Uma
das maiores provas do avanço da China foi a “aposentadoria” de Deng
Xiaoping, o pequeno grande gênio das reformas que tiraram o país da
miséria e o transformaram numa potência que aspira à hegemonia
planetária. Havia uma corrente política furiosamente contra a abertura
para a economia de mercado, mas o tongzhi Xiaoping, o simples título de
“camarada” pelo qual queria ser tratado, conseguiu se aposentar e morrer
de morte natural em 1997. Ocupar o poder e deixá-lo sem expurgos ou
fuzilamentos é um dos sinais de evolução política em países com sistemas
totalitários. Na antiga União Soviética, Nikita Khrushchev foi o
primeiro líder a perder o poder, mas não a vida, aposentado numa dacha
por mais dez anos, até 1971. O próprio Khrushchev, com a falsa imagem de
camponês bonachão, havia tramado o que foi talvez o mais perigoso
expurgo interno da história recente: o de Lavrentiy Beria, o monstro que
comandava os serviços secretos, tendo chegado a acreditar que seria o
sucessor de Stalin.
Correndo
o enorme risco de conspirar contra o homem que tinha todo o aparato
repressivo na mão, Khrushchev e Georgy Malenkov convocaram uma reunião
da cúpula do Partido Comunista. “O que está acontecendo, Nikita?”,
perguntou Beria, estarrecido, quando Khrushchev desfechou uma fileira de
acusações.

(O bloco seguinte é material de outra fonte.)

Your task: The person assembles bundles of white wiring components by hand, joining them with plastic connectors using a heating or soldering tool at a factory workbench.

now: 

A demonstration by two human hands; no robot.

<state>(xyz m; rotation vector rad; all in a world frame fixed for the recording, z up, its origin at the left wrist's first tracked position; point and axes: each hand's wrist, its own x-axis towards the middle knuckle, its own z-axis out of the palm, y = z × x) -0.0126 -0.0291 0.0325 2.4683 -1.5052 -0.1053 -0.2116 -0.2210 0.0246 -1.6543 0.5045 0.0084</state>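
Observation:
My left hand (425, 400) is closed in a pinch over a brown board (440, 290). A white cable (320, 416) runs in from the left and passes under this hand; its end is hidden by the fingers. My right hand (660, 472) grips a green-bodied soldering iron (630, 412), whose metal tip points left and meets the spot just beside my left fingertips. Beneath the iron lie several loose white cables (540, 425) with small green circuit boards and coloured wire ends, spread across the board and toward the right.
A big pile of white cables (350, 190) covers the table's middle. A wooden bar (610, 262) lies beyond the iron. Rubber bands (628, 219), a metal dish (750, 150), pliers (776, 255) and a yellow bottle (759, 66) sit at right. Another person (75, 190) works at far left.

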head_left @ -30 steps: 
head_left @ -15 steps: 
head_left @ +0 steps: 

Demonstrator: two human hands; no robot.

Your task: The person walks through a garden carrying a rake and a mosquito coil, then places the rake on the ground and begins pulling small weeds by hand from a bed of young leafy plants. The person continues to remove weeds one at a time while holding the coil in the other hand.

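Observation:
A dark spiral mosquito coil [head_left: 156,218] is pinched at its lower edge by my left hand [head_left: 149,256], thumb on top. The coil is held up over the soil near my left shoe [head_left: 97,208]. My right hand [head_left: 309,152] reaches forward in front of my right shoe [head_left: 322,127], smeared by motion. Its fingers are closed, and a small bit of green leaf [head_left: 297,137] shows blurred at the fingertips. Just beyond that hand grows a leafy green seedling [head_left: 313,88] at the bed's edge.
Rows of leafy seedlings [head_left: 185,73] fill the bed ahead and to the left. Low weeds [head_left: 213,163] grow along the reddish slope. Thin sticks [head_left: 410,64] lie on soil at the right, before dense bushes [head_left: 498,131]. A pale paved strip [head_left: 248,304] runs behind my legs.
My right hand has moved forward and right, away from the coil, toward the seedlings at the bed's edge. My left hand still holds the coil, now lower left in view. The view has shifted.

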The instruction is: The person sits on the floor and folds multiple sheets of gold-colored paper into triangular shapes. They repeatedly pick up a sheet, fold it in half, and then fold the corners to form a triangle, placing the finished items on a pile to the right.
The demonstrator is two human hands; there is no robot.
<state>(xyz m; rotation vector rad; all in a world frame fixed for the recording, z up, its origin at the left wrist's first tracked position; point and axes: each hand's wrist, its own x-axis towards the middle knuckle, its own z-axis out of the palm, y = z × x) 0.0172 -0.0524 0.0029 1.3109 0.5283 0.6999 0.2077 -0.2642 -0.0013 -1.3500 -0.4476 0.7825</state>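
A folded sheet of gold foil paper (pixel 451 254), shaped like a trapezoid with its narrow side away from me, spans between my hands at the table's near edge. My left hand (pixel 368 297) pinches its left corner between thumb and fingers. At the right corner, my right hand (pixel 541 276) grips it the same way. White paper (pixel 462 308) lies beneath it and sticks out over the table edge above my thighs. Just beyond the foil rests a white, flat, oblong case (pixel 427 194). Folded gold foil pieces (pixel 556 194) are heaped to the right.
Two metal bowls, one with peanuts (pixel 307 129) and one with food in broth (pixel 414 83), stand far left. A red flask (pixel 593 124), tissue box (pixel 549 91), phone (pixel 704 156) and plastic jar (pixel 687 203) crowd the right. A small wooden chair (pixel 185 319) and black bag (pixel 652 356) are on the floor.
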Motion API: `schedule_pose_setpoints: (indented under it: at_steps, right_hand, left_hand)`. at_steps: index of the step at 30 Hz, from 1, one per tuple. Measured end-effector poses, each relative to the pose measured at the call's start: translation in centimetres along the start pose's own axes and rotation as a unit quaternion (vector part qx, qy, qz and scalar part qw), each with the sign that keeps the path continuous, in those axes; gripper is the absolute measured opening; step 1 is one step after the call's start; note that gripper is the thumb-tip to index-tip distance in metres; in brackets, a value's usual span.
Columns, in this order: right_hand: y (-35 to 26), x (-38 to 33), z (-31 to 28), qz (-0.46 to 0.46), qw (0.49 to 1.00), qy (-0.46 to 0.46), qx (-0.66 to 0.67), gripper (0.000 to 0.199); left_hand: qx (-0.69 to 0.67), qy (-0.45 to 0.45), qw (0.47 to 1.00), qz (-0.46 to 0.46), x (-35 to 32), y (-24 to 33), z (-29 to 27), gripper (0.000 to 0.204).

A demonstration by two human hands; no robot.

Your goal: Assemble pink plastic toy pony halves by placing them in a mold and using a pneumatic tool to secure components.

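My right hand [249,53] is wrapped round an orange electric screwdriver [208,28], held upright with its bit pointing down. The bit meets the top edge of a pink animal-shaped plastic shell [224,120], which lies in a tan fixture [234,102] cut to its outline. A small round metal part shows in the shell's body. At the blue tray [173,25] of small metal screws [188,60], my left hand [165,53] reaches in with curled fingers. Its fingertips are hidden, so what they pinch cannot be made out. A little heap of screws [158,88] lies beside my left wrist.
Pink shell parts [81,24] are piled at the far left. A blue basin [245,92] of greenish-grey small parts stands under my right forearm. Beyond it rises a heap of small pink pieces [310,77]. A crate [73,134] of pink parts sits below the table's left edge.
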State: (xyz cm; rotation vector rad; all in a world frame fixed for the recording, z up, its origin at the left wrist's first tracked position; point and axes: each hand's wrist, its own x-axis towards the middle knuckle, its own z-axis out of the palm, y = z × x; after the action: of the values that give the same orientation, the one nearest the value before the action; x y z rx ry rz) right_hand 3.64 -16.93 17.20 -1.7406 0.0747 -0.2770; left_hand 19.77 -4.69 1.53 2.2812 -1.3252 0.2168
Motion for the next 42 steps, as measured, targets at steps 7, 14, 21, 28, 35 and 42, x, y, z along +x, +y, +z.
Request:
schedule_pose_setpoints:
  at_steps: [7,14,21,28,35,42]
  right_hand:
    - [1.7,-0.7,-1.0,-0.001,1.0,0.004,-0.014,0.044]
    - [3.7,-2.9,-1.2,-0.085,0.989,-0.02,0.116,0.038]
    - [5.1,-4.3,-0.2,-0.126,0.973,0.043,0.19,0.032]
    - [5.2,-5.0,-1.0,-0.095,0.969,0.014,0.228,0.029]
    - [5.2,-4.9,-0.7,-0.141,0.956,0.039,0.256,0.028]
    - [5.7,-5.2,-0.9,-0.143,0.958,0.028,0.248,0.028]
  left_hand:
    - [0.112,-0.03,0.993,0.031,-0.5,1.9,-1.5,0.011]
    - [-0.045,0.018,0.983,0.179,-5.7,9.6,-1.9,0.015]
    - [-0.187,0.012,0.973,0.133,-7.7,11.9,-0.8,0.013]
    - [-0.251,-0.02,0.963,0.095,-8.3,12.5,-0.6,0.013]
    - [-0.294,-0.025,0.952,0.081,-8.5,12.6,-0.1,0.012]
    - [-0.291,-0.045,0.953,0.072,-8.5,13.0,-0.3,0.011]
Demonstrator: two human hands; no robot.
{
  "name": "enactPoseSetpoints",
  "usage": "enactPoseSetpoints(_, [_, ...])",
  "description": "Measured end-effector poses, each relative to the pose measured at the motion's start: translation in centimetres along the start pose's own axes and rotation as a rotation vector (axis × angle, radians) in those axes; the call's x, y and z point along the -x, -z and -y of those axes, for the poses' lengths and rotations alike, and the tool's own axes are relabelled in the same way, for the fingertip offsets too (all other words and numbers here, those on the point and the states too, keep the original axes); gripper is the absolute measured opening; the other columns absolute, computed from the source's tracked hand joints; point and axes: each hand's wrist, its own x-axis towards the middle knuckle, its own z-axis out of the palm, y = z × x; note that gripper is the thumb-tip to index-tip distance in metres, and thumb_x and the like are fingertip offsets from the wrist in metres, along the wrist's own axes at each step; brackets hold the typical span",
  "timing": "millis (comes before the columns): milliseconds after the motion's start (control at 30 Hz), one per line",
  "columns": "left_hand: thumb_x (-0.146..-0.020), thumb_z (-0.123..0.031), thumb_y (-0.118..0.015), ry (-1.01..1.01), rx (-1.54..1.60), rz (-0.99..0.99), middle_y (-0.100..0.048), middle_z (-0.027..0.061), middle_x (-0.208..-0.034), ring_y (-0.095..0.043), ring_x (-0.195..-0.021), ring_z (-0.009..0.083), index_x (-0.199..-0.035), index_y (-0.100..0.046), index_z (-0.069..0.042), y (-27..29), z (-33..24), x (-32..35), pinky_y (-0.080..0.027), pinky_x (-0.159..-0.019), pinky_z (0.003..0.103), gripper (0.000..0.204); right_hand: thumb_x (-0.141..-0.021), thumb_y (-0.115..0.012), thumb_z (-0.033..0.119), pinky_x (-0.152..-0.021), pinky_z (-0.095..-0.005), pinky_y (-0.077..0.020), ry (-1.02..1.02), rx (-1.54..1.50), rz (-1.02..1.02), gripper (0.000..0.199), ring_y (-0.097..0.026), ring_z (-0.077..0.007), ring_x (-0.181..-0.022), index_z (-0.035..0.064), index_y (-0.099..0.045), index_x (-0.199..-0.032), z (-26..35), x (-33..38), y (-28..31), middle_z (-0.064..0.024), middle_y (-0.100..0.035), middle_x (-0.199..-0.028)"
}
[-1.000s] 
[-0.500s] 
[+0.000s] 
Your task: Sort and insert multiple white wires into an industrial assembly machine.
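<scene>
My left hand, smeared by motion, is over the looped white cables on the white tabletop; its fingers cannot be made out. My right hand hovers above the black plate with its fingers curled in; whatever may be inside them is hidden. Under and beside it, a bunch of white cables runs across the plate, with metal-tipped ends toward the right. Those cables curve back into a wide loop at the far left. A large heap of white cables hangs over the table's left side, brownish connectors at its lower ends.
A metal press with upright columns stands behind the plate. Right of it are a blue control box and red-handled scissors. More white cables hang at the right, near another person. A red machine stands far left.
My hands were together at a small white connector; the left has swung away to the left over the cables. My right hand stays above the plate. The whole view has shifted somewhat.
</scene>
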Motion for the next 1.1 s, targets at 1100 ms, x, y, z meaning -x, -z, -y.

Antes que fosse aprovada uma moção demovendo-o do cargo,
Malenkov entrou em pânico e apertou o botão. Parece paródia de filme de
espionagem, mas foi exatamente assim que o marechal Georgy Zhukov, o
herói da II Guerra, e um grupo de generais entraram no salão e levaram
Beria preso. Foi executado com um tiro na cabeça pelo general Pavel
Batitsky.
“Apertar
o botão” acabou virando sinônimo de expurgo, comum em regimes brutais
como o do Iraque de Saddam Hussein, onde ele fez uma reunião do Partido
Baas para se livrar de 68 dirigentes (os que escaparam da morte
receberam armas para executar os colegas menos afortunados), e o da
Coreia do Norte, com o tio de Jong-un sendo arrastado por militares de
uma reunião do politburo. O tio caído em desgraça seguiu seu destino
natural e foi fuzilado. Para a China, é uma humilhação ter vivido seu
dia de Coreia do Norte com a grotesca retirada do ex-presidente Hu
Jintao do lugar de honra que ocupava à esquerda de Xi Jinping. Covid,
senilidade, expurgo? Vamos precisar de paciência até que a verdade
aflore — se o fizer, algum dia. A consagração de Xi Jinping, que não
quer saber de aposentadoria, acabou jogada no ridículo. Choveu na parada
dele, como dizem os americanos, os inventores do modelo-padrão para
ex-presidentes. Contrato milionário para escrever memórias (e fazer
série na Netflix, no caso do casal Obama), palestras com cachê altíssimo
para garantir uma vida segura e um chapéu discretamente passado para
erguer uma biblioteca presidencial. Donald Trump, que está sendo um
ex-presidente pior do que foi presidente, quando tinha a apresentar
dados econômicos muito sólidos, bagunçou o modelo, com problemas na
Justiça que ainda estão se desdobrando. No Peru, os cinco últimos
presidentes foram denunciados, condenados ou fugiram. Um se suicidou. O
atual, Pedro Castillo, vai pelo mesmo caminho. Pode ser uma democracia
funcional? Claro que não. Ex-presidentes presos são um atestado de
falência institucional porque demonstram que a Justiça funciona ao
combater poderosos, mas o sistema é podre.